En la declaración Nostra aetate (1965), sobre las religiones no cristianas, se afirma, "que la Iglesia católica nada rechaza de lo que en estas religiones hay de verdadero y santo" (nº 2).

De nuevo, la incongruencia romana sorprendió al mundo religioso cuando en agosto del año 2000, el cardenal Joseph Ratzinger publicó el documento: Dominus Jesus, en el cual, aunque cita constantemente al Concilio Vaticano II, da marcha atrás y adopta una postura ultraconservadora regresando a las teorías de los teólogos tridentinos.

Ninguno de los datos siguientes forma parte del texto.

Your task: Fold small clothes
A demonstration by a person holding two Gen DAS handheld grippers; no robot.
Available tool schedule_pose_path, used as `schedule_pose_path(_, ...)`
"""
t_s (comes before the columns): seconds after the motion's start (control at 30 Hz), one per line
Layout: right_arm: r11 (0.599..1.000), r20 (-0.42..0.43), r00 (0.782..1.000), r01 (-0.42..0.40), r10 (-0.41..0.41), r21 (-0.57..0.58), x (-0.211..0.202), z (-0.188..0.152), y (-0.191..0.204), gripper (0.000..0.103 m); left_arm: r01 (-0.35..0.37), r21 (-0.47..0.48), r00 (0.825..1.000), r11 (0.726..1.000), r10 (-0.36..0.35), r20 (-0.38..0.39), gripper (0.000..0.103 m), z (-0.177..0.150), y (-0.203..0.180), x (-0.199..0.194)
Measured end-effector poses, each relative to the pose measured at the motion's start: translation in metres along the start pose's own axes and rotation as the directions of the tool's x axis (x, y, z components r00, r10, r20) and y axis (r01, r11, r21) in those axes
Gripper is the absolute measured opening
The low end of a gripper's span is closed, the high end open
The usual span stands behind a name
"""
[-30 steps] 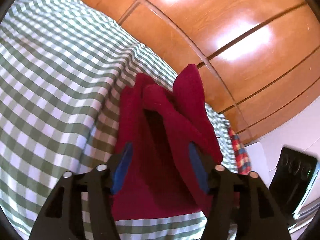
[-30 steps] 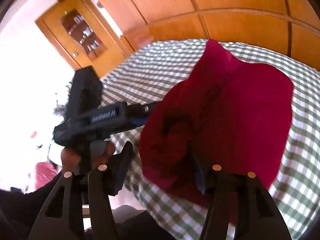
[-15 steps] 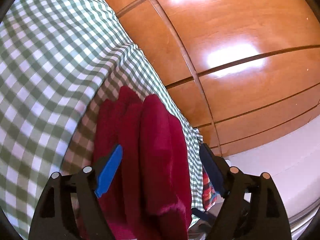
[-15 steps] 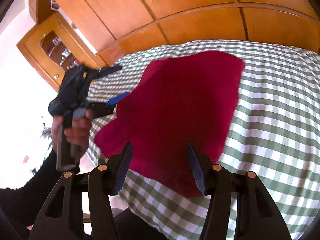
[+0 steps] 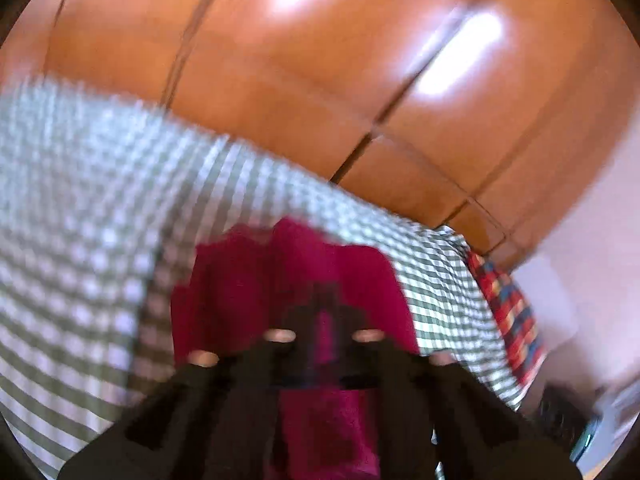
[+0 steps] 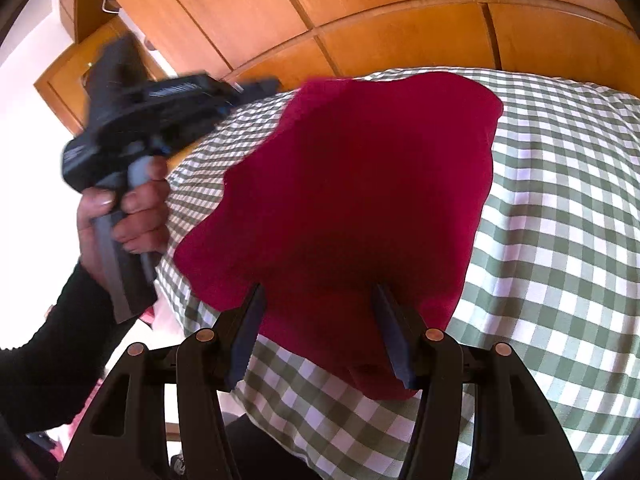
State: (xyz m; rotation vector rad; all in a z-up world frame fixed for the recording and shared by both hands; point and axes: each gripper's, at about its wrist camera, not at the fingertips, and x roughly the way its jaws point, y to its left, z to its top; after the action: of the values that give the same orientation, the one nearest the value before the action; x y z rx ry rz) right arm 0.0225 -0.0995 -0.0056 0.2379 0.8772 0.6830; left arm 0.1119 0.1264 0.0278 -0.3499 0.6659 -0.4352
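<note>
Fold step here, I reckon: my left gripper [image 5: 322,328] is clamped shut, seemingly pinching the far left edge of the red garment [image 6: 352,208], though the blur hides the contact. It lies on the checked cloth [image 6: 560,240]. My right gripper [image 6: 320,336] hangs half open over the near edge, gripping nothing. Next I'd carry that edge across.

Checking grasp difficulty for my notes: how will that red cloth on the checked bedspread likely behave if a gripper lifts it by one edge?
The red cloth would probably droop and bunch: its outline is wavy and it follows the soft checked bedspread. It looks light for its size, lying thin and flat. Its matte, fuzzy look suggests it would drag and wrinkle under a push, not slide.
</note>
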Motion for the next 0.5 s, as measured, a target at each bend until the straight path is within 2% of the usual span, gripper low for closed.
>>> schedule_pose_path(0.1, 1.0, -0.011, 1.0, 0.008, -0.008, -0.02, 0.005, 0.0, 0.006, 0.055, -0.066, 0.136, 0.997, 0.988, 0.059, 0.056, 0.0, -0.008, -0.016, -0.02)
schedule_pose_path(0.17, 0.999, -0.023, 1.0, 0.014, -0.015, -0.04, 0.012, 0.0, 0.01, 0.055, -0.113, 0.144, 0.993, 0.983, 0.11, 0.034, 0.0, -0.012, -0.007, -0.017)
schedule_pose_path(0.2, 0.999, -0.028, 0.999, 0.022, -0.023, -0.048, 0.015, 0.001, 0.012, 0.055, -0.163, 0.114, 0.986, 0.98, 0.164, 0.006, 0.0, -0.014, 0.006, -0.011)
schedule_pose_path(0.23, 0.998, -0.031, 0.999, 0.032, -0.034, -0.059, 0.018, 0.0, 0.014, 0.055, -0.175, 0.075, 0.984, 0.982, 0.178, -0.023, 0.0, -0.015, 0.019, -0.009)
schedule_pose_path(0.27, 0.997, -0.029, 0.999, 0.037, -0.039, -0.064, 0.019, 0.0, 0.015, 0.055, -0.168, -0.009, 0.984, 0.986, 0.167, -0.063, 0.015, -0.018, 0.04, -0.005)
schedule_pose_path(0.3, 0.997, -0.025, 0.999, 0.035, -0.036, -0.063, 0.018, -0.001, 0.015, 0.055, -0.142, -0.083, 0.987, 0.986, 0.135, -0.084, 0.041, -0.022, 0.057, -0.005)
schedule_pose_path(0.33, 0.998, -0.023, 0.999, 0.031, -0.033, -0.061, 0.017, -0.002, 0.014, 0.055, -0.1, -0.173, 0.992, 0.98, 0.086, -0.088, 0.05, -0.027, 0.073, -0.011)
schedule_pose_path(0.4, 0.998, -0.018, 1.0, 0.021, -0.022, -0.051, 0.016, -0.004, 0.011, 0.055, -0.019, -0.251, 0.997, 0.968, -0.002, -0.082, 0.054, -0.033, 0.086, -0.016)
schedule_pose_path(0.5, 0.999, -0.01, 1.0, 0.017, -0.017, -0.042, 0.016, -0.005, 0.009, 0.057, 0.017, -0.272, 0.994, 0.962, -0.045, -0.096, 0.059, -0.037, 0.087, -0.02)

Y fue, precisamente el papa Benedicto XVI, el anterior Ratzinger, quien el 19 de agosto de 2005, declaró en Colonia ante treinta representantes no católicos que "aunque la iglesia crea que la unidad (¿qué unidad?) ya subsiste en la Iglesia católica, eso no significa que una eventual comunión haya de implicar uniformidad en teología, liturgia y disciplina. El modelo debe ser "unidad en la multiplicidad y multiplicidad en la unidad" (Revista America, sept. 12, 2005). Nos preguntamos: si no hace falta uniformidad en teología, liturgia y disciplina, ¿qué implica la "eventual comunión"? ¿Aceptación de la autoridad papal? ¿No implica esto un desmesurado deseo de poder, condenado por Cristo?

Así llegamos a lo que angustia y tortura a las mentes conservadoras romanas, que el Concilio Vaticano II se pronunció abiertamente en contra del absolutismo doctrinal tradicional y abrazó la postura misericordiosa y de amor incondicional que proclamó Jesucristo.